Dataset records

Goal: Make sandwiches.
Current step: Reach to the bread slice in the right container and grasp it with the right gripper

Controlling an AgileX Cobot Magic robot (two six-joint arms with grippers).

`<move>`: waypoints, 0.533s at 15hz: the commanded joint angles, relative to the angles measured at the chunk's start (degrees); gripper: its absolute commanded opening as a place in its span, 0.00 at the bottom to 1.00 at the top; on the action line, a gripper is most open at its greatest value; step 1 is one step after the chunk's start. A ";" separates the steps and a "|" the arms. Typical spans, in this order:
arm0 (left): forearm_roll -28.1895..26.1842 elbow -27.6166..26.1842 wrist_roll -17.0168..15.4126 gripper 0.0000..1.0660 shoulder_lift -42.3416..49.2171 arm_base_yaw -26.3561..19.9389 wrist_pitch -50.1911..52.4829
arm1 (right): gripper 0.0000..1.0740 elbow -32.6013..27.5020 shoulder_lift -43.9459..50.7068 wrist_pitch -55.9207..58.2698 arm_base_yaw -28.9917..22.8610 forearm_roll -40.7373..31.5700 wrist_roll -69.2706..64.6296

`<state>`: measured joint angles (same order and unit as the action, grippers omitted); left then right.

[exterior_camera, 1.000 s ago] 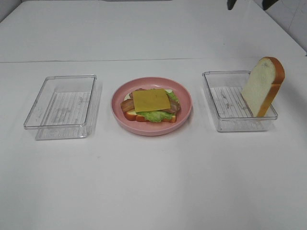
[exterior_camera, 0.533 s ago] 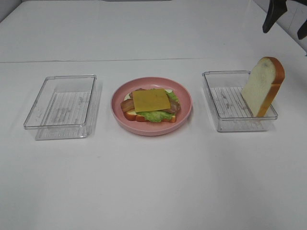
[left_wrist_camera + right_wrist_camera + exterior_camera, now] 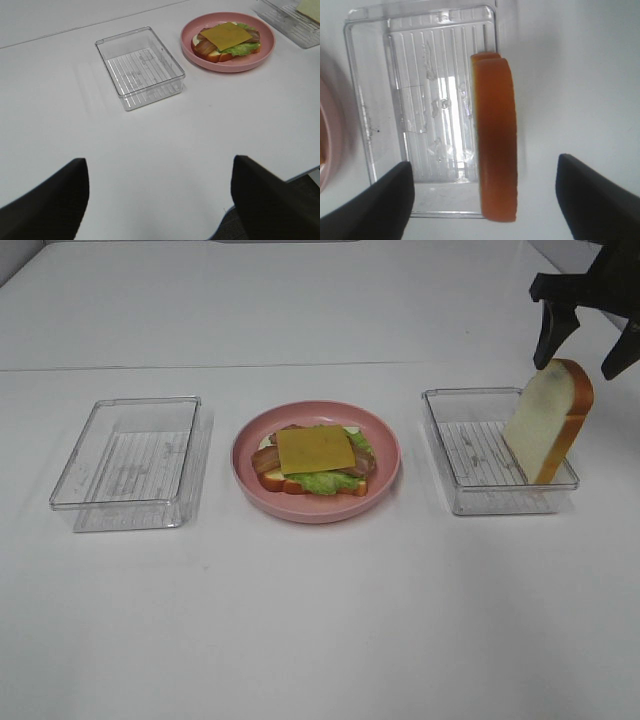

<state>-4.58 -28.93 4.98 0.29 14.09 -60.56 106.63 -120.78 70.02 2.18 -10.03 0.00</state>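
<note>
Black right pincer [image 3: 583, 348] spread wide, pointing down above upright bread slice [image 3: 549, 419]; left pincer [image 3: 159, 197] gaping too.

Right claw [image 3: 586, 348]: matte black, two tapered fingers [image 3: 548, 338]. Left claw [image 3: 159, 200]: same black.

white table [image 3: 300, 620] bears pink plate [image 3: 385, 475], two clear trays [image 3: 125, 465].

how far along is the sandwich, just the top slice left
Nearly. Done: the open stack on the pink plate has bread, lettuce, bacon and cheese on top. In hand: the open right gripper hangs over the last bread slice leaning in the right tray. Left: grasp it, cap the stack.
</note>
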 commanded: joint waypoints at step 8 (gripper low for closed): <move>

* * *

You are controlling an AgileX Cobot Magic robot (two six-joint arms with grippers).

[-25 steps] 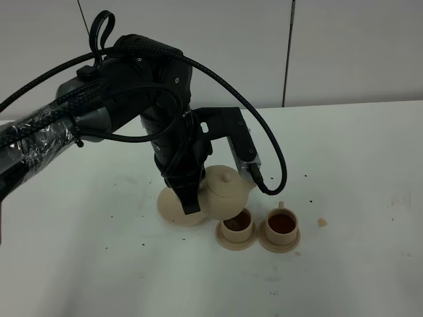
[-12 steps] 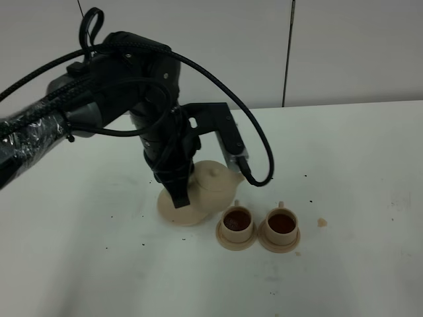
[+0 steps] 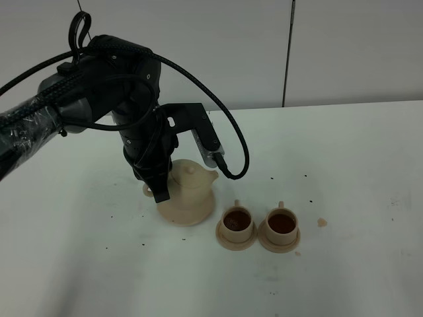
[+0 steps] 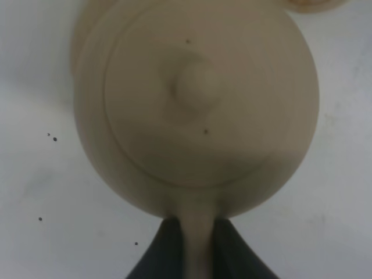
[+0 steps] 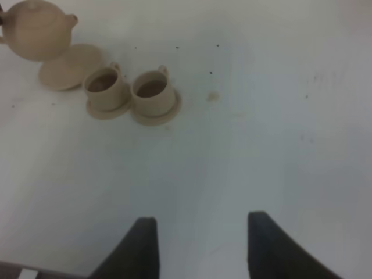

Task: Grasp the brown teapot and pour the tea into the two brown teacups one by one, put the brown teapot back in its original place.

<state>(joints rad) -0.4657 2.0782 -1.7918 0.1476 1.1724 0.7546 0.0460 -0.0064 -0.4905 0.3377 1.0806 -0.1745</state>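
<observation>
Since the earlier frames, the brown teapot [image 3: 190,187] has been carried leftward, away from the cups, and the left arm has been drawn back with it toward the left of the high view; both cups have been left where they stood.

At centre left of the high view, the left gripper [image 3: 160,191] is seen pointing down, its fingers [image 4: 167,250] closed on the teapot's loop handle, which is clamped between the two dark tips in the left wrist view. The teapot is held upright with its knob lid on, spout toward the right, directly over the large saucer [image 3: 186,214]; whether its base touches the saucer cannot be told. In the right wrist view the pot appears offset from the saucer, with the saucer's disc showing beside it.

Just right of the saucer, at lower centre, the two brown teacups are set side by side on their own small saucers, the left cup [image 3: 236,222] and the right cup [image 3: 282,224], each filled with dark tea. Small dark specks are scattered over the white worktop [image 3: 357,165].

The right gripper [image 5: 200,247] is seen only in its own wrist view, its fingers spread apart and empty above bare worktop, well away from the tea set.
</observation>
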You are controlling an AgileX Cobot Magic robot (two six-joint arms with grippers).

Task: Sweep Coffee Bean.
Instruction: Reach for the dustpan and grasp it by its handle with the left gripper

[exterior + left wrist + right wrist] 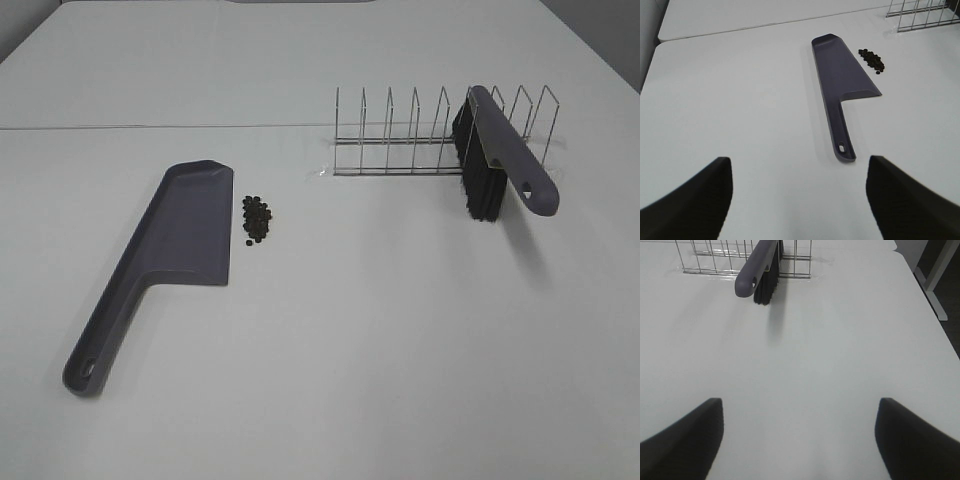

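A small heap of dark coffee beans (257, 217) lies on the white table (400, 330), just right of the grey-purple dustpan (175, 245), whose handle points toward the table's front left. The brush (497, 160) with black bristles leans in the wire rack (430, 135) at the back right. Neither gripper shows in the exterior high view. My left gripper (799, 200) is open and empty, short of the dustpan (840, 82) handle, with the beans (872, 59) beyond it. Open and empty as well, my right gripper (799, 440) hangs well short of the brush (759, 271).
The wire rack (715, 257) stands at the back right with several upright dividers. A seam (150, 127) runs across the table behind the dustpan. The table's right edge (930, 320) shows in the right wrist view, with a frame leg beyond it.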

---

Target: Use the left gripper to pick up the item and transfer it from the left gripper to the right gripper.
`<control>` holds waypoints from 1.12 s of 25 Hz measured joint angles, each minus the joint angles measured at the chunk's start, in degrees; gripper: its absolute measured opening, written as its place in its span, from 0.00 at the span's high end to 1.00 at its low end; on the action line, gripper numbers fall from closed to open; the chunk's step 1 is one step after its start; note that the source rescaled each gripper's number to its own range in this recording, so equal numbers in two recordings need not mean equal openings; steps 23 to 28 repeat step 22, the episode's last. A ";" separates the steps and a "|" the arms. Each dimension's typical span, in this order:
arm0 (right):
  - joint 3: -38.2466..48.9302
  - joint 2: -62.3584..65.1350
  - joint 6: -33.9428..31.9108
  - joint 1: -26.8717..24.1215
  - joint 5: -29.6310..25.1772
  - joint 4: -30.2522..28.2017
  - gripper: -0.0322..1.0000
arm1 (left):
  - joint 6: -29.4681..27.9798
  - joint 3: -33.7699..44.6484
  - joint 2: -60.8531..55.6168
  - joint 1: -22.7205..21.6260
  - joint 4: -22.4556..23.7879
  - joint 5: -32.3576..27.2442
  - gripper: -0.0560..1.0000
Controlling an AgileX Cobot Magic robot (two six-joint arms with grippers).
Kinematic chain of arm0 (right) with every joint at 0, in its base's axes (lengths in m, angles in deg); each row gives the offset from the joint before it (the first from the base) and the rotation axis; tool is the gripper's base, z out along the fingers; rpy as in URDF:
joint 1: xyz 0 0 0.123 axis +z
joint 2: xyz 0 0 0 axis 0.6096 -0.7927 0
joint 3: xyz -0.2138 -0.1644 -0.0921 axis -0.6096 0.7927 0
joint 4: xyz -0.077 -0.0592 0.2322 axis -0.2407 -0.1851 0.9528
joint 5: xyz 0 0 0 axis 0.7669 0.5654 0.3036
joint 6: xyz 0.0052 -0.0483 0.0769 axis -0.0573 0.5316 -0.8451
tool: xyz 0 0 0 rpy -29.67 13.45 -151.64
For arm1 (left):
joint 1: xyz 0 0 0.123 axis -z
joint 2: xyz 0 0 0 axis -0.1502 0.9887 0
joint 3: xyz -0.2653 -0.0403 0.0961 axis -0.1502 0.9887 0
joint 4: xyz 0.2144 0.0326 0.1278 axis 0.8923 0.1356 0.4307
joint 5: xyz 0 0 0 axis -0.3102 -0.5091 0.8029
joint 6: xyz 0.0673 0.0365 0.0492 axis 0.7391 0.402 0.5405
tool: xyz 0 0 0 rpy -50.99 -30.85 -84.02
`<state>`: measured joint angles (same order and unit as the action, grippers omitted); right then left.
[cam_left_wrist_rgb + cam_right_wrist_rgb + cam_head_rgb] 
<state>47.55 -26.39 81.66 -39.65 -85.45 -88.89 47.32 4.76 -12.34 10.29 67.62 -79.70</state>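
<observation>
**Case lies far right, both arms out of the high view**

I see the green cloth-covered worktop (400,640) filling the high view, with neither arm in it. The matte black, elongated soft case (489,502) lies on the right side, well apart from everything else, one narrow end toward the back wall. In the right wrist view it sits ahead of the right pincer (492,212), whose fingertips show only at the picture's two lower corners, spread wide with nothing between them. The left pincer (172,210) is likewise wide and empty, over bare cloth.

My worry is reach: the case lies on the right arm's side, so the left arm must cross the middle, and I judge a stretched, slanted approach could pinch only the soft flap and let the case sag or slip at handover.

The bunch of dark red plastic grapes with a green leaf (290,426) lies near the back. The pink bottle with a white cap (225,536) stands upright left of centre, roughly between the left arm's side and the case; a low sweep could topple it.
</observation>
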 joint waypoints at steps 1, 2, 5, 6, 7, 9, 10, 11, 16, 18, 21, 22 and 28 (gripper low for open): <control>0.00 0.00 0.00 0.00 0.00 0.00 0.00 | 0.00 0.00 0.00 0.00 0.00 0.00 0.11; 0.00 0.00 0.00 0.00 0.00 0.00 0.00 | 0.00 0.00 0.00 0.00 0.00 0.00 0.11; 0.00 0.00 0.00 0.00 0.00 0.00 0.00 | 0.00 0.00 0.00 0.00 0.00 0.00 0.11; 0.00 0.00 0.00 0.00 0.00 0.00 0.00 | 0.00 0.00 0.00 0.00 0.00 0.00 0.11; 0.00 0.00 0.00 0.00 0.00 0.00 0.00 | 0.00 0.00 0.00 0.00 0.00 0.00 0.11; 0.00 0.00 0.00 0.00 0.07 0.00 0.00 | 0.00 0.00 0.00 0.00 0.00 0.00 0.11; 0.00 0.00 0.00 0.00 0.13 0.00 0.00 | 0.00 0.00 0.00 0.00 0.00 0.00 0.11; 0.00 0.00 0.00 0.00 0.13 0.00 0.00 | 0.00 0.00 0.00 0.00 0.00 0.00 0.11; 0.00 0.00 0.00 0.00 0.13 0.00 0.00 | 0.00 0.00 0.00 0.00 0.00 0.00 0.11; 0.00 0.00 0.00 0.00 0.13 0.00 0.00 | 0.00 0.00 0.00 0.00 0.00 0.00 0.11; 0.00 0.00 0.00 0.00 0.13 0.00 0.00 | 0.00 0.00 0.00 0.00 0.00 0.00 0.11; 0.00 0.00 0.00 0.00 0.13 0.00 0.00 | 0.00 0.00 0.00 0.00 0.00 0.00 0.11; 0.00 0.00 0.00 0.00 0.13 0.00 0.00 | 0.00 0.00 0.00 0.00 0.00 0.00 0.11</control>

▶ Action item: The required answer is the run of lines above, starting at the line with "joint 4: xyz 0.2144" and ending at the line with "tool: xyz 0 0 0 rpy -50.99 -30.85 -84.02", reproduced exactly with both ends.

▶ Reply to the exercise:
joint 4: xyz 0.2144 0.0326 0.1278 axis 0.8923 0.1356 0.4307
joint 5: xyz 0 0 0 axis -0.3102 -0.5091 0.8029
joint 6: xyz 0.0673 0.0365 0.0492 axis 0.7391 0.402 0.5405
tool: xyz 0 0 0 rpy -50.99 -30.85 -84.02

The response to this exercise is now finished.